My immediate thought: They are not members.

My next thought: Shame on you. You just thought that because the two teenaged boys are black. You racist!

Then: I wonder if anyone will say anything. They are not members. They do not look like members. Gosh, I’m racist.

I watch the teen with corn-rowed hair and a tattoo covering his stomach try to convince the blond girl that the water was warm. Two boys, two girls. Not members. I was sure of it.

Finally, the lifeguard said, “Hey, are you guys members?”

I was too far away to hear the entire convesation, but the gist of it was, “What? Members? How much does that cost? You’re kidding! Four hundred dollars?”

The lifeguard says, “You can come here as a guest of a member, but otherwise, you can’t swim here.”

And then, the tattooed guy floated over to a clean-cut young dad who was swimming with his toddler. “Hey man, can I be your guest?”

Clean-Cut Dad looks him in the eye and says, “No. I don’t know you. How could you be my guest?”

I wanted to say, “Yeah, and besides that, it costs $5!” Nah-nah-nah-nah-nah!

I apparently am actually seven years old inside.

But the little voice that talks inside my head is usually right. They were not members. And that actually didn’t have anything to do with their skin color.

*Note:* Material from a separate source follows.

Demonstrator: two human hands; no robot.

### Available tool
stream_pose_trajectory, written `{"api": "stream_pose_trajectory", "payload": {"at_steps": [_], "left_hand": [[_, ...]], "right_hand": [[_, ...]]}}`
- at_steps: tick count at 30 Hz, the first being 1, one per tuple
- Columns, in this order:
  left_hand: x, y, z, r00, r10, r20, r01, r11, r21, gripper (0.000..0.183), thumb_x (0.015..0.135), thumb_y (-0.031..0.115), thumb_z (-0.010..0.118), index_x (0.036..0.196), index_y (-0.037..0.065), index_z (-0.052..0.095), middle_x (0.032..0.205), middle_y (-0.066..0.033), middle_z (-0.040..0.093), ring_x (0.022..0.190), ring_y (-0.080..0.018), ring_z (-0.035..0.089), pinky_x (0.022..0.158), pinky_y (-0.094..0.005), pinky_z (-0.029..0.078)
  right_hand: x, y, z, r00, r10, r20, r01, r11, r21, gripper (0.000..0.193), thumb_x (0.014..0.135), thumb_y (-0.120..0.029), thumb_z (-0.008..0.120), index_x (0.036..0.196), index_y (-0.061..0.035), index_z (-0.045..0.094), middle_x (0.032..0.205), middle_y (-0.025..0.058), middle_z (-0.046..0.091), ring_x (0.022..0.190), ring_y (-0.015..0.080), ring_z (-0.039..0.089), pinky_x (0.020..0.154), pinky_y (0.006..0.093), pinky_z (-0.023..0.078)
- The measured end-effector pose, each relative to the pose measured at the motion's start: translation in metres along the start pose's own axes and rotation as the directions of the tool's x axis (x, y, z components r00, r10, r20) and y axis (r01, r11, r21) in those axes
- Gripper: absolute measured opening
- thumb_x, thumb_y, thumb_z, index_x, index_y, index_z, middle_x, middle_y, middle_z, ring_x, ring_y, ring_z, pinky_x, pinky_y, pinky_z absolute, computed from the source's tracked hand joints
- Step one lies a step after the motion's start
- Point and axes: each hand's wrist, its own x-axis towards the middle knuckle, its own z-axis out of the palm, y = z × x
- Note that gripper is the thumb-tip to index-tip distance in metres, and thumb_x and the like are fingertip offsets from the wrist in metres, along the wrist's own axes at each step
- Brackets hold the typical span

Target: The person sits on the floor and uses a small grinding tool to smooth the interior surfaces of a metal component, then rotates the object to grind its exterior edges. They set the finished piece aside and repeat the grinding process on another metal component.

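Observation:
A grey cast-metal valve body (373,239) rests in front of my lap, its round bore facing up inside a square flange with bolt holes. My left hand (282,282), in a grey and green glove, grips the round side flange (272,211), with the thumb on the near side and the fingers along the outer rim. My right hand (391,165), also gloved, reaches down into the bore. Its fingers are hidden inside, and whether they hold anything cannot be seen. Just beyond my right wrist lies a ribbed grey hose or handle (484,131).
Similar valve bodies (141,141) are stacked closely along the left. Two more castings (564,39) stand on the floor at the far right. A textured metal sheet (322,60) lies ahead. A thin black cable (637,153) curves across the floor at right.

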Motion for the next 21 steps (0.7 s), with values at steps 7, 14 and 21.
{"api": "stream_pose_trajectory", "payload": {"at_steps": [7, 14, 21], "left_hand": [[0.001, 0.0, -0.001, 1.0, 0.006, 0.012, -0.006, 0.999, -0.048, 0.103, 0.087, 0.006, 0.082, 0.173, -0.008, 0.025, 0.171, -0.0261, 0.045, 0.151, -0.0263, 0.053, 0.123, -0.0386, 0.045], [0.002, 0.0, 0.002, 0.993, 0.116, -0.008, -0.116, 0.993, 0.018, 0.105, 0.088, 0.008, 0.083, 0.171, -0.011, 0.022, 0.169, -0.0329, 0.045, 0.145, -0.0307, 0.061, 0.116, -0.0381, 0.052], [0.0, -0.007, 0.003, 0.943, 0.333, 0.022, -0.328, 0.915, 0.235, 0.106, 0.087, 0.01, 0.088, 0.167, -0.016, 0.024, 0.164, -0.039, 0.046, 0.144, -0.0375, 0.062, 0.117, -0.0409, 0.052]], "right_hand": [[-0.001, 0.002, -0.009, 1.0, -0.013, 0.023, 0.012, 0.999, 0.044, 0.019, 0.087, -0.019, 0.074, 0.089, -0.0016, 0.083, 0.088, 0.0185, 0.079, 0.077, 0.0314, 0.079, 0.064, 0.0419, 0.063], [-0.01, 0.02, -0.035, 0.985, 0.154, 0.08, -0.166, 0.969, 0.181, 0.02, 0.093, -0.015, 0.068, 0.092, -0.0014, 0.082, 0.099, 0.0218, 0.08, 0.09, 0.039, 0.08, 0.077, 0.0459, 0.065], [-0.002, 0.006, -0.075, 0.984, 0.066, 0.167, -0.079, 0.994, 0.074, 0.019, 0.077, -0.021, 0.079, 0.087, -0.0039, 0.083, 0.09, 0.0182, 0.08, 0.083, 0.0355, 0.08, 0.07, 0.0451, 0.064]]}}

At times like that, I realize that I live in a society where I’m afraid to say anything negative about a person of color, for fear that I will be perceived as a racist. If I were truly color-blind, I would have confronted those teenagers the second they approached the fenced pool. I don’t have any problem at all standing up to teenagers. Earlier in the pool, a tall, blond teen boy took my 11-year old’s goggles and refused to return them. Until, of course, I went over and demanded that he do so.

If he were black, that blond goggle-stealer, would I have bit my tongue? I don’t know. What I do know is that I seem to make greater allowances for people of color so as not to appear racist.

And are you racist if you are aware of the race of others? Or are you racist only if you discriminate? And is it discrimination to look the other way when you see a person of color breaking a rule?

The Fine Art of Complaining

Yesterday, I received a large envelope from Proctor & Gamble. Inside was a big, green envelope with a postage-paid return label on it and instructions to put the remaining product inside for examination.

Product? What product? The form letter added to my confusion. Then, I realized this was all about Secret. A few weeks back, I decided that my sticky underarms were just not satisfactory and that Secret’s new “sheer dry” formula was to blame. So I emailed them and complained. “I’ve been using Secret since I was a sweaty teenager,” I said, “and I hate your new formula. The original formula works, but not this improved formula.”

They emailed me back, advising me of the correct way to use deodorant. I ignored the condescending tone and gave my address as requested. That’s why I received the envelope yesterday, the coupon for a free deodorant and the request to return the old deodorant (which fortuntately, was still in the corner of the bathroom shelf).

So, hooray for Proctor & Gamble. Though, I remember an old urban legend from when I was a teenager about how Satan controlled the company and you could tell this by looking at the configuration of stars on the toothpaste tube. Look here. It wasn’t just my imagination!

I have an unexpected day “off” today without my daycare baby. He has a cold and his mother stayed home with him. I spent the morning sorting through toys. I have a big, black trash bag ready for Goodwill.

The sunshine has returned. Blue sky, warm air. Too bad the kids still have two weeks of school. I am so finished hounding them about homework and caring about spelling words. But don’t tell them.